As a writer, Elouise has authored:‘Just Between Us: Archiving as a Communal Story’, an essay exploring in detail the research and experiences behind the archive; and ‘Weeding Out Wisdoms’, a zine that acts as both a beginner’s guide to gardening and community, and a challenge to the classification of weeds as useless. Both are available online, and at Glasgow Zine Library and Rumpus Room. She also has works featured in Issue 5 of Bog Bodies Press’ zine ‘Mnemotope’ and Ella Williamson’s publication ‘Boy Art’, and upcoming work on the Grow Wild blog.
Works
Just Between Us
The curatorial approach of Elouise Blackburn (she/her) centres on community and its alternative ways of working.
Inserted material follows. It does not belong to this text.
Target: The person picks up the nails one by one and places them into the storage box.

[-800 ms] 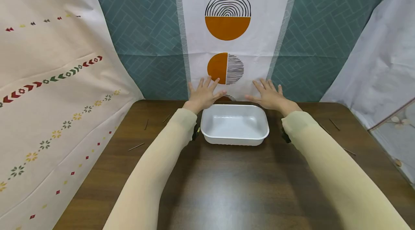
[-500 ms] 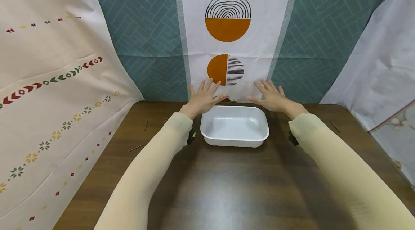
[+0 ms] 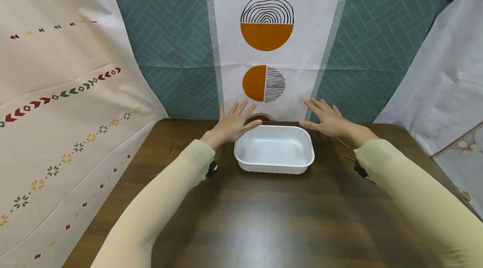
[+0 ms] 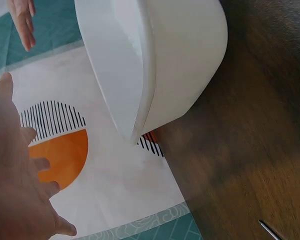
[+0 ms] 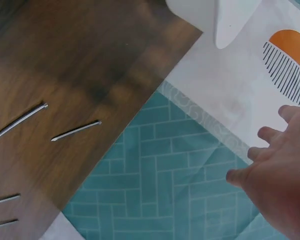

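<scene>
Near the far edge of the worktop point(image 3: 260, 213), about midway between its far corners, sits a white tub point(image 3: 274, 150), upright, its open top showing a smooth white floor with a faint glare. Both hands are spread, fingers extended, with hold of nothing: the left hand point(image 3: 231, 126) is over by the tub's far left corner, the right hand point(image 3: 330, 122) just beyond its far right one. Toward the worktop's left edge one nail point(image 3: 171, 147) lies in view; a second nail point(image 3: 154, 176) is mostly covered by the left sleeve point(image 3: 166, 196). Toward the right edge, the right wrist view shows a whole nail point(image 5: 76, 131) near the far edge and three more nails point(image 5: 20, 121) cut off at the picture's left side. Both wrist views cut off the tub, the right one keeping only a corner.
</scene>
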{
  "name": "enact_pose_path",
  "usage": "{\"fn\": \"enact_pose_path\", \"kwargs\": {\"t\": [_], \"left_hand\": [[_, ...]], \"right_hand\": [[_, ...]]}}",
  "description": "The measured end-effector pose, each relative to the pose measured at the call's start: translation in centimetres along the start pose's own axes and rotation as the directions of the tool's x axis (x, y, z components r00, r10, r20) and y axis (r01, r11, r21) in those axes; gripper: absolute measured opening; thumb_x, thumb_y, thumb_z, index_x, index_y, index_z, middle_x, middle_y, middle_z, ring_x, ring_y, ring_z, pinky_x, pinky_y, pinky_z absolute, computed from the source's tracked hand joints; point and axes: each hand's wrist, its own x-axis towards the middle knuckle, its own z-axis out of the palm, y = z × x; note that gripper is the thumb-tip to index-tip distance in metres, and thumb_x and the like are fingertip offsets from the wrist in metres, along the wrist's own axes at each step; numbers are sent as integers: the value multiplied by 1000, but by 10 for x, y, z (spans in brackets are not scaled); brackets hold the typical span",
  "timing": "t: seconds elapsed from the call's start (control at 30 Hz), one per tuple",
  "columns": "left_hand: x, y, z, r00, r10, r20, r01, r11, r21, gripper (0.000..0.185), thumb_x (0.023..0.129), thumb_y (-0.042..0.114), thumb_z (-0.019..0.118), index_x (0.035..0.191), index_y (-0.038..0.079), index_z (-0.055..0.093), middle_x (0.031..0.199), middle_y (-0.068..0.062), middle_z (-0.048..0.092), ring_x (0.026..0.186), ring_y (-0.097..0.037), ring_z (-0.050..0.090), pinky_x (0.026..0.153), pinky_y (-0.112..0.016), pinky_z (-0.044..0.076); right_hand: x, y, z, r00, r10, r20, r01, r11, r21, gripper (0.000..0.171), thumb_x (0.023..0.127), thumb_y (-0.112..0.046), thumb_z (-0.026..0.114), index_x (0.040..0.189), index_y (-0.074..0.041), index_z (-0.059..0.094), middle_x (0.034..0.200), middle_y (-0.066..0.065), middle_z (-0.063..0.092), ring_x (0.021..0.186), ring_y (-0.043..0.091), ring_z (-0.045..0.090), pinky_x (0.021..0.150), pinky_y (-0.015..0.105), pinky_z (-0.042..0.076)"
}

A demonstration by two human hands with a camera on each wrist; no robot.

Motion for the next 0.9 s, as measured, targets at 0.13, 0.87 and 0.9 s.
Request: {"fn": "enact_pose_path", "kwargs": {"t": [0.13,0.87,0.9], "left_hand": [[-7,1,1,1000,25,5,-25,1000,-10,78,105,69,33,169,28,16,175,-8,6,160,-37,4,117,-74,-8],[-42,-18,2,998,58,22,-55,991,-123,75,107,63,37,169,29,13,175,-6,4,159,-38,7,118,-74,0],[-43,-19,1,998,58,20,-55,988,-142,74,108,62,37,169,28,13,175,-6,3,159,-38,7,118,-74,1]], "right_hand": [[-9,3,0,1000,-12,6,12,1000,-15,90,104,-57,55,169,-13,11,171,27,4,155,53,-3,117,74,-6],[-43,38,0,999,-25,39,23,999,43,90,104,-49,60,167,-7,12,170,30,4,153,57,-3,116,76,1],[-45,39,0,999,-22,45,20,998,53,89,104,-48,60,168,-7,11,170,29,3,153,57,-2,115,78,2]]}}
Coming at her projects from the perspective of those historically excluded from the institutional art world, she seeks to challenge the representation of these groups as only focusing on how they are oppressed, and not on the lives and careers that exist in spite of this. By shining the light on the connection and creative output of these communities over the ways in which they suffer, Elouise reflects on how oppression does not stop us from living.
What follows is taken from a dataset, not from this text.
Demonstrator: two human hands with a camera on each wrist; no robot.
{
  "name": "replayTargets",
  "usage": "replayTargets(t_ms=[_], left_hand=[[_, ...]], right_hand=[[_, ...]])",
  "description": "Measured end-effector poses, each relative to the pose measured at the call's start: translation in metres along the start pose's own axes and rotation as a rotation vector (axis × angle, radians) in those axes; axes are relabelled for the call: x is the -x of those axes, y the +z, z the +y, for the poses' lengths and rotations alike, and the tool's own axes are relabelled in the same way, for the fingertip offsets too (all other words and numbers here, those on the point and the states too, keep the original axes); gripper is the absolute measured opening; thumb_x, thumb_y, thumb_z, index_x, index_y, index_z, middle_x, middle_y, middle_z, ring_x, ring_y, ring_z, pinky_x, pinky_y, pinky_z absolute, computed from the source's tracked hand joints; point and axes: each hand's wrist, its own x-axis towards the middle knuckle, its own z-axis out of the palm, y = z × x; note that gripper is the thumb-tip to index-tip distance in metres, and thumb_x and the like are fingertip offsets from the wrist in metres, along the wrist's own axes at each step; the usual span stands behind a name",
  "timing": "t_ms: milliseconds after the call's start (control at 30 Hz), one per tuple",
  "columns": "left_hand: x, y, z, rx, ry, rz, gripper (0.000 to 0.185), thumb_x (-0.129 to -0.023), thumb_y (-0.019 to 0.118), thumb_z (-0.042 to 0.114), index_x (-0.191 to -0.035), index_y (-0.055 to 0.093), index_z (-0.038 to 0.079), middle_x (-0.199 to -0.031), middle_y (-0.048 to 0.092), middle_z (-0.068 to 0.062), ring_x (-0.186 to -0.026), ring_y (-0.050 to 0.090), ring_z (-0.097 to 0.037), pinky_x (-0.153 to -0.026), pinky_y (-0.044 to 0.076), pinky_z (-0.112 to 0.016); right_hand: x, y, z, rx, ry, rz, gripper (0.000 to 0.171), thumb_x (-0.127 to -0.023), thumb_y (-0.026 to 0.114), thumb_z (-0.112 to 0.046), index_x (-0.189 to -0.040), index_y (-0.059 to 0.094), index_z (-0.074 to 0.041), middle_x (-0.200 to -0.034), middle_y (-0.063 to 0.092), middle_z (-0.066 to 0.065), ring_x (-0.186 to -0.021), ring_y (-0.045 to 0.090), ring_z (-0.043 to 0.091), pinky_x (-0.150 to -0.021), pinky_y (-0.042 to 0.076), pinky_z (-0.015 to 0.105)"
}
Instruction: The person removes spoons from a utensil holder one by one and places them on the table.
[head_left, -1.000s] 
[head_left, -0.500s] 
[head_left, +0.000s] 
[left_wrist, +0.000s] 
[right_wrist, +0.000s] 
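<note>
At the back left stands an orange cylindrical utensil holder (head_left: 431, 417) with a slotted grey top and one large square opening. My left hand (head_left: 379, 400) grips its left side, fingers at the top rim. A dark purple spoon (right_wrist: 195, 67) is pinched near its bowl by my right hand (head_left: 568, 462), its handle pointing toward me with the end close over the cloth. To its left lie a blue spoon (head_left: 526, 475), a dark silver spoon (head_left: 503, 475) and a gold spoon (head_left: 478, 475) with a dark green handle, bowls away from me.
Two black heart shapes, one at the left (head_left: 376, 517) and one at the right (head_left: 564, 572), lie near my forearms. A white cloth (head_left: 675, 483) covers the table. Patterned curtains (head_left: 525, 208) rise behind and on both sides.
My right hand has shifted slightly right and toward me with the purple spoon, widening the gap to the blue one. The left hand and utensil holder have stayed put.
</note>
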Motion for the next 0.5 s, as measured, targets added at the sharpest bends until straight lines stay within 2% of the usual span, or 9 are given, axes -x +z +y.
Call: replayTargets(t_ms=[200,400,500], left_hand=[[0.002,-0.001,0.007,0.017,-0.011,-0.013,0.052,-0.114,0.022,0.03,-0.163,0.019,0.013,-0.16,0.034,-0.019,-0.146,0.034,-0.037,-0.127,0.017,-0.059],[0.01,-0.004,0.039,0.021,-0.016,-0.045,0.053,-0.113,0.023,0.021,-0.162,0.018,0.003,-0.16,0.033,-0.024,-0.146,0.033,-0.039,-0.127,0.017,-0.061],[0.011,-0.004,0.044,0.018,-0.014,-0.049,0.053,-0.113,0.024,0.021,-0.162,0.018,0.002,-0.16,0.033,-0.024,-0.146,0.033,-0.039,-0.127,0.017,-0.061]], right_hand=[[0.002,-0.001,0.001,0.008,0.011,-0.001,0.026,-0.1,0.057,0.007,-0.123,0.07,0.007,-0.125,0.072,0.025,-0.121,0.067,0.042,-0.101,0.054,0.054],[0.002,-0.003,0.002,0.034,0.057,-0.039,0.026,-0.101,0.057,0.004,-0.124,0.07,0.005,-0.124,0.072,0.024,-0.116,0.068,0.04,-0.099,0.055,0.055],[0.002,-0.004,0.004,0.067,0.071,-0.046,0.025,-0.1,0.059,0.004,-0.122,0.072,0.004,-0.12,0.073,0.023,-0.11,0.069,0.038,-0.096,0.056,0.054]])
Her recent project focuses in on the way we tell history as being as important as how we record it. Archives, as the home of the past, tell us our histories in the present. The objects chosen to be archived, and the narratives used to frame them, are decided by those who run the space. But what of those objects and narratives unknown to them? What of the lives lived within the story of these forgotten objects and narratives? Out of these questions comes ‘Just Between Us’, an experimental online archive. Resting in the community of those working outside the institution, this project explores the personal archives of those of us who don’t often see ourselves accurately reflected in the walls of the institution. Using a network of her friends and fellow artists, Shawn Nayar (@shawnnayar), Ellie Home (@pois0n_pustule), Adele Clifford (@selvaticacrochet), Alex Ellerton (a.wwwwwwwwee) and Tamara Okudu, Elouise challenges the notion that to tell your story you must follow the traditions of those who have been telling it for you. Focusing on lived experience, nostalgic sentimentality, and community, ‘Just Between Us’ seeks to show us that the way we tell history is as important as how we record it.